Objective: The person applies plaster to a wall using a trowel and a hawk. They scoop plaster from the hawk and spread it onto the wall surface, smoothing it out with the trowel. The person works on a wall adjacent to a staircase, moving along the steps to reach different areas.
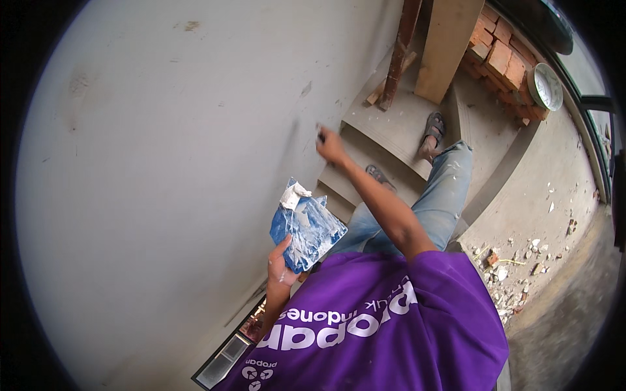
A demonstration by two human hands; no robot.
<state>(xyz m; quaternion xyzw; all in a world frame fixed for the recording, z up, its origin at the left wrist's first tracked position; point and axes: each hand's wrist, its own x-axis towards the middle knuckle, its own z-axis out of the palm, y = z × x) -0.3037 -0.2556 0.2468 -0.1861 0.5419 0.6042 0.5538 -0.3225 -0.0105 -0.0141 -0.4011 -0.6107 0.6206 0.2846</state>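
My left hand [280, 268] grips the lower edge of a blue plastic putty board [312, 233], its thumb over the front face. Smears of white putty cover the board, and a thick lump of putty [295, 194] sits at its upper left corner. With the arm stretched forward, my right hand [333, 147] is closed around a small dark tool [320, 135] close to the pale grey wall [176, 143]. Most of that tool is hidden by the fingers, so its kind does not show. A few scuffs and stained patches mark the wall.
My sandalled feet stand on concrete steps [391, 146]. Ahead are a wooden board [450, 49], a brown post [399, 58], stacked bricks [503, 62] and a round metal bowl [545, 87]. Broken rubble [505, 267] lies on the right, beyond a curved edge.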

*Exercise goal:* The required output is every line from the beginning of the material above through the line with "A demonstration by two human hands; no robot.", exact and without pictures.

*Answer to this problem:*
Objective: The person applies plaster to a wall using a trowel and a hawk. They scoop plaster from the hawk and spread it onto the wall surface, smoothing it out with the trowel. The person works on a wall adjacent to a staircase, moving along the steps to reach different areas.
A demonstration by two human hands; no robot.

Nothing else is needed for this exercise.